Here’s what I want to tell you after years of working with creatives and performing as a DJ and producer: that feeling is not a creative problem. It’s a physiological one. And the reason most of the advice about creative block doesn’t work is because it’s aimed at the wrong system.


The Brain State Creativity Requires

Genuine creativity — the kind where ideas arrive without force, where one thing leads to another, where time disappears — requires a specific neurological condition. The prefrontal cortex needs to be online, making connections, playing, exploring. The threat detection system needs to be quiet enough to get out of the way.

You cannot access that state from inside a stress response.

When the nervous system is in survival mode — even a mild, ambient version of it — the brain’s resources get redirected away from creative thinking and toward threat management. The prefrontal cortex (imagination, play, connection-making) gives way to the amygdala (threat, urgency, reactivity). The brain’s goal shifts from explore to survive.

Creativity requires a felt sense of safety in the nervous system. Not safety from the work being hard — safety from the work being threatening. And for a lot of people, creating has become threatening. Because it involves visibility, judgment, failure, and the gap between what they imagined and what they made.

When creating feels dangerous, the nervous system treats it like danger.

That’s creative block. Not a lack of ideas. A nervous system doing its job to keep you safe from something it has decided to protect you from.


Why “Just Start” Doesn’t Work

The most common advice for creative block is some version of just show up, just start, just do it.

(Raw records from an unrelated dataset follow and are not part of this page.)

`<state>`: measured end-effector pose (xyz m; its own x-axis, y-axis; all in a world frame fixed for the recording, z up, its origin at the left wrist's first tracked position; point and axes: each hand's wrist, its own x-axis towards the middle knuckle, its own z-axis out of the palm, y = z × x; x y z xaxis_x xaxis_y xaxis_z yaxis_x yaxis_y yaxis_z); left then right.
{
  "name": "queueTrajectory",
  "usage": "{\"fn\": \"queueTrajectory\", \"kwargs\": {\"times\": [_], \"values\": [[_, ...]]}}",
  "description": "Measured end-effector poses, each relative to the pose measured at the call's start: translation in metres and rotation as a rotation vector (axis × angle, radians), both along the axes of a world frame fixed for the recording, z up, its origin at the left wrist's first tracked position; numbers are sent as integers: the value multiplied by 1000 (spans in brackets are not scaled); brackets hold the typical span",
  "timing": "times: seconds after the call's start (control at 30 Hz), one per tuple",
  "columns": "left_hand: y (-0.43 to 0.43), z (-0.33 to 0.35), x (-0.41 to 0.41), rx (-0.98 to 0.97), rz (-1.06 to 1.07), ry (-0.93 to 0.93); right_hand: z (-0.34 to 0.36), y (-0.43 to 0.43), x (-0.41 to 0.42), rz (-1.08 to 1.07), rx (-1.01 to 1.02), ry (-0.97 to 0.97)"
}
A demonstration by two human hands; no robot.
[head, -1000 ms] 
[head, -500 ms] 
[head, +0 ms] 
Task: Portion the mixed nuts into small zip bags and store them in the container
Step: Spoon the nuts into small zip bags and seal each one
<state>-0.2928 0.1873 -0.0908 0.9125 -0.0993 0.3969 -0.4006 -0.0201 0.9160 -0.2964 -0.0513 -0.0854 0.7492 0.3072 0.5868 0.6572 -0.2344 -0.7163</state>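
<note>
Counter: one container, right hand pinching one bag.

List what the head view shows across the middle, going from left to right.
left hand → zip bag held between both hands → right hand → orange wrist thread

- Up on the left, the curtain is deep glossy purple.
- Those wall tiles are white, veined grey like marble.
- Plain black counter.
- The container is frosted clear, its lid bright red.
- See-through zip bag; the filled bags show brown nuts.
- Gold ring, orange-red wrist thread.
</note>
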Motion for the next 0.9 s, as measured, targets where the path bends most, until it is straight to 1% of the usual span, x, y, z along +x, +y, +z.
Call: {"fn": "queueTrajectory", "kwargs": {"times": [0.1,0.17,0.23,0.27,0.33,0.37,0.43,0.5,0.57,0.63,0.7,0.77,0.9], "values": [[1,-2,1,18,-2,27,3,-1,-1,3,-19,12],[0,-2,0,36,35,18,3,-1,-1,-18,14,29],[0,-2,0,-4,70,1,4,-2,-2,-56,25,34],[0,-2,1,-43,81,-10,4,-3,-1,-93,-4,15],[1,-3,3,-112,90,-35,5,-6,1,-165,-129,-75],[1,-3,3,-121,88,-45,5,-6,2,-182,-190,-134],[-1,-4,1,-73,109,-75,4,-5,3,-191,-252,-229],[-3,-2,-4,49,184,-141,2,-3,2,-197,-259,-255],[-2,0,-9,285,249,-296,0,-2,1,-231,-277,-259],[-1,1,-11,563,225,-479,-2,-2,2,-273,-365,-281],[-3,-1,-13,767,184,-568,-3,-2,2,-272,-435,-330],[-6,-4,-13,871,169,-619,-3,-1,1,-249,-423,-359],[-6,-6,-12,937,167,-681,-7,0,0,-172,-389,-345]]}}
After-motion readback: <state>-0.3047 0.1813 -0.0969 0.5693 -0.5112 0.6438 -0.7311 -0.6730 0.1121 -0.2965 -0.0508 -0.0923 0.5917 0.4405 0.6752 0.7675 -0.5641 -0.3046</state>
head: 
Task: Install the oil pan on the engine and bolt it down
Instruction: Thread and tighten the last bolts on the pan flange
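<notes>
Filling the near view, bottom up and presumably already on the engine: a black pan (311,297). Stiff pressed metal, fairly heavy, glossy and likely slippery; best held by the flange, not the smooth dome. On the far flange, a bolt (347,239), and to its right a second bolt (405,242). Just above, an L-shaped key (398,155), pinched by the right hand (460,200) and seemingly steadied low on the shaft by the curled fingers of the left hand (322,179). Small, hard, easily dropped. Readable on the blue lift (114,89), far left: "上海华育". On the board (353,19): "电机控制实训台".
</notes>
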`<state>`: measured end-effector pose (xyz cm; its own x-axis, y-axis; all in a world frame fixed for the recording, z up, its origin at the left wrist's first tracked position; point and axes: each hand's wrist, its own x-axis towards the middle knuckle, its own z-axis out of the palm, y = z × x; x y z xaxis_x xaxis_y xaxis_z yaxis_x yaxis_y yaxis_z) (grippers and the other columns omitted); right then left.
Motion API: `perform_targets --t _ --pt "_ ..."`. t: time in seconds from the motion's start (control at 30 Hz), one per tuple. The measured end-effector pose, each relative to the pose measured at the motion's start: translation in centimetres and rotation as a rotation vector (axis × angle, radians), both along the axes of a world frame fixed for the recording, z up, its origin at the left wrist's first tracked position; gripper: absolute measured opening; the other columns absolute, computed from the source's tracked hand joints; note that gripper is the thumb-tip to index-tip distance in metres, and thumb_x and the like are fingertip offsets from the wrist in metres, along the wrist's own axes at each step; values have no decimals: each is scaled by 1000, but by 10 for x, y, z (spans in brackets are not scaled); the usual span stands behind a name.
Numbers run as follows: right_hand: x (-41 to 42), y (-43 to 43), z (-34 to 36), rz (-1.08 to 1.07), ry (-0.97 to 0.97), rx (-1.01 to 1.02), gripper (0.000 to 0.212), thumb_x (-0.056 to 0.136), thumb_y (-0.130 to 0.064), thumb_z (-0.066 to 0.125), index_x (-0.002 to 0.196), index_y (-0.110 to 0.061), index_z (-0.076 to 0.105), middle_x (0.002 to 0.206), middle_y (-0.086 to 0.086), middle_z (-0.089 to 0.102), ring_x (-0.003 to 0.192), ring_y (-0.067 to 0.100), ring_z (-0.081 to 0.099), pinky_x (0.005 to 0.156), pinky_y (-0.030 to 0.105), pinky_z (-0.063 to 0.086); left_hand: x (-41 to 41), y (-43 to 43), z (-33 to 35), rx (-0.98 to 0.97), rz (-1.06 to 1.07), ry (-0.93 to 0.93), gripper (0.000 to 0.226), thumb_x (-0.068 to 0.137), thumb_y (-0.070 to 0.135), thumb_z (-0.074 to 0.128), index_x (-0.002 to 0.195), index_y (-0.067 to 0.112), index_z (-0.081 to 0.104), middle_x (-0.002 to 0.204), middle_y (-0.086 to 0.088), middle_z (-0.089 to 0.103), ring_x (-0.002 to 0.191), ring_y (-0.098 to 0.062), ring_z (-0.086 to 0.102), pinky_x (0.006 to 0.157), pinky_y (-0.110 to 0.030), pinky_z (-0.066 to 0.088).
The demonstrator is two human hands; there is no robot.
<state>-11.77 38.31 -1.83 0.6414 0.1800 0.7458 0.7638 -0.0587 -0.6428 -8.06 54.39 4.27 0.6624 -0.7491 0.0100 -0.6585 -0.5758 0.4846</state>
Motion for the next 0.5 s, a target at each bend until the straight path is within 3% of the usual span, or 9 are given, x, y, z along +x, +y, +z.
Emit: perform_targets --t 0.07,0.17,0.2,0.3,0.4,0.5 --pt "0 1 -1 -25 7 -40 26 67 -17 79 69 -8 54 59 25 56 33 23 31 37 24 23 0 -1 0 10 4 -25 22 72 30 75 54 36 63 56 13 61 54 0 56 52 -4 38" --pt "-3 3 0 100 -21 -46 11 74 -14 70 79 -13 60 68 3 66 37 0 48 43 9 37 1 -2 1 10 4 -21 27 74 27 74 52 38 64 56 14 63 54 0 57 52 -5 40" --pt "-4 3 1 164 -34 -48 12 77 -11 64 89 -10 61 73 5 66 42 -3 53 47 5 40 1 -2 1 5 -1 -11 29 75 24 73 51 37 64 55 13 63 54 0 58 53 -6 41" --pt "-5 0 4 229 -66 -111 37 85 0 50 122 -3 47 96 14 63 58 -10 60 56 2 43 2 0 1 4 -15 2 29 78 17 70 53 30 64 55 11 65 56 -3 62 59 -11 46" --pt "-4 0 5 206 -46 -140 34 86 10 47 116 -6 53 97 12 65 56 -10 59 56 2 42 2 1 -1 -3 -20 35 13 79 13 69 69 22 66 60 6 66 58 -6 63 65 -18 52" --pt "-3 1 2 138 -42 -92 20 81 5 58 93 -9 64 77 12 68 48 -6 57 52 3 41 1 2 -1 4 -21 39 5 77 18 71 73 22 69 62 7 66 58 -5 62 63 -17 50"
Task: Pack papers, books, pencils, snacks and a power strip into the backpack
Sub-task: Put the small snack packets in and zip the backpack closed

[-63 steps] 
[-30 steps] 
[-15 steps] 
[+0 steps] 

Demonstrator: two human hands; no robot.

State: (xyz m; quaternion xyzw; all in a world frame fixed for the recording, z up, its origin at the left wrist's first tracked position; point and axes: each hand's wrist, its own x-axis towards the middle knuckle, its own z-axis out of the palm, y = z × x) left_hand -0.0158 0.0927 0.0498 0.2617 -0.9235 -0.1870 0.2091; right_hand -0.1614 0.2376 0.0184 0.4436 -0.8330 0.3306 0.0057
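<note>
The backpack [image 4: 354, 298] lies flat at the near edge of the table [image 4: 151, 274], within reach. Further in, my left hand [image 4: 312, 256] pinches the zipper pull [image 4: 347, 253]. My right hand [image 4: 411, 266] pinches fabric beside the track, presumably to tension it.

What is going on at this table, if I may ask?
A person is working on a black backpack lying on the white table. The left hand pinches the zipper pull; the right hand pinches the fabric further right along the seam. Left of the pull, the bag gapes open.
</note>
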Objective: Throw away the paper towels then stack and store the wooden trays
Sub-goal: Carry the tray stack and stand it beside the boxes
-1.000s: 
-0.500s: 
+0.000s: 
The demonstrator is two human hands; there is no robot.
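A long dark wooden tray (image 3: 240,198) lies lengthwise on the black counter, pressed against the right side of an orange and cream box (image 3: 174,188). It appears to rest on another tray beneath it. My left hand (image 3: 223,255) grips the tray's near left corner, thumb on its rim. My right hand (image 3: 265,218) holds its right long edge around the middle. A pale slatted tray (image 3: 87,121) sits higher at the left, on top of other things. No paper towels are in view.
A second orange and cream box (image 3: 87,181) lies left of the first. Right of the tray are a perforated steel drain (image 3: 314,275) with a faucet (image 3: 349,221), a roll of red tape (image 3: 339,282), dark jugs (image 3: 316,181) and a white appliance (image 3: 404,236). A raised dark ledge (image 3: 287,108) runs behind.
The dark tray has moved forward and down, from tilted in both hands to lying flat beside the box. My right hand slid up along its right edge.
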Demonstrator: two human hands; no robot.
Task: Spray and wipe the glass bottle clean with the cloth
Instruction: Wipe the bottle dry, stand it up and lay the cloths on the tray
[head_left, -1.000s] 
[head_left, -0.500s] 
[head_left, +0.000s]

There’s a kernel of truth in it. But if your nervous system is in protection mode, forcing yourself to sit at the desk doesn’t address the underlying state — it just puts you in proximity to the thing that your body is treating as a threat. Which, depending on the person, makes it worse.

I’ve watched this happen to musicians who haven’t been able to write in years. To visual artists who have all the time they need and can’t seem to use it. To entrepreneurs who are full of ideas in conversation and blank the moment they try to build. The block isn’t laziness. It isn’t perfectionism, exactly. It’s a nervous system that has learned to associate the creative act with some version of danger — and is trying, in the only way it knows how, to protect them.

You can’t think your way past a physiological response. You have to change the state.


What Actually Shifts It

This is where breathwork comes in — not as a creativity ritual, but as a direct nervous system intervention.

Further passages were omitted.